The publicist states that "there is nothing that threatens the future of the Middle East today more than the sectarian rift between Sunni and Shiite Muslims. This rift is being used by President Bashar Assad of Syria, Hezbollah and some Arab leaders to distract their people from fundamental questions of economic growth, unemployment, corruption and political legitimacy."

 

Friedman then claims that "The Iran-US cold war has prevented us from acting productively on all these interests."

 

He quotes Nader Mousavizadeh, a former top aide to UN Secretary General Kofi Annan as saying “There are those in the Middle East who prefer 'a tribal war without end.' They can have it. But it can’t be our war. It’s not who we are — at home or abroad.”

 

This is the second New York Times op-ed in two days that comes out against Israeli policies.
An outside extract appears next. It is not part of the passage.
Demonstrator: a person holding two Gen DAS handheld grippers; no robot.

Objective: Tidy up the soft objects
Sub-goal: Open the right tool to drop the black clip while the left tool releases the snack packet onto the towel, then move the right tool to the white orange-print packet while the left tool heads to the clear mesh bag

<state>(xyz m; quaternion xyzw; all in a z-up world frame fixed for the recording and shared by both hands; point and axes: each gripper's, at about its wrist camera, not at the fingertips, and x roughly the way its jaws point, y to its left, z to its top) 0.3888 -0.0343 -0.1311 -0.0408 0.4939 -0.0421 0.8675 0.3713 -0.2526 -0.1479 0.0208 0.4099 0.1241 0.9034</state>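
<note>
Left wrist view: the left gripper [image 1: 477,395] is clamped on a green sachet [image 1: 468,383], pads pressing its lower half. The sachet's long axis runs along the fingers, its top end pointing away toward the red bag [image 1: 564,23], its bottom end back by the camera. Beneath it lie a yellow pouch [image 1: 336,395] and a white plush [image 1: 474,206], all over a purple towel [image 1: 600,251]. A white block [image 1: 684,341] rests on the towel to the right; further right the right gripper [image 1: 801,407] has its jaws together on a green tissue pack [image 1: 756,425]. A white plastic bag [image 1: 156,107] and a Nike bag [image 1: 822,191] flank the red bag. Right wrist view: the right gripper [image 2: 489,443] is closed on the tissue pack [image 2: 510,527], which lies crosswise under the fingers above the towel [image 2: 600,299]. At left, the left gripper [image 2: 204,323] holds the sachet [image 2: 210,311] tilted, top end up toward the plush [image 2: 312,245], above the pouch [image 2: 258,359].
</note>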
In an editorial published Tuesday, the paper claimed that "inconclusive negotiations" between Iran and world powers "have given an opening to the Israeli prime minister to generate more hysterical opposition."

 

The liberal-leaning paper stated that "It would be nice if Iran could be persuaded to completely dismantle its nuclear program, as Mr. Netanyahu has demanded, but that is unlikely to ever happen.

 

The editorial expressed disappointment that the failure of negotiations allowed Congress, Israel and Saudi Arabia "an opportunity to sabotage a deal."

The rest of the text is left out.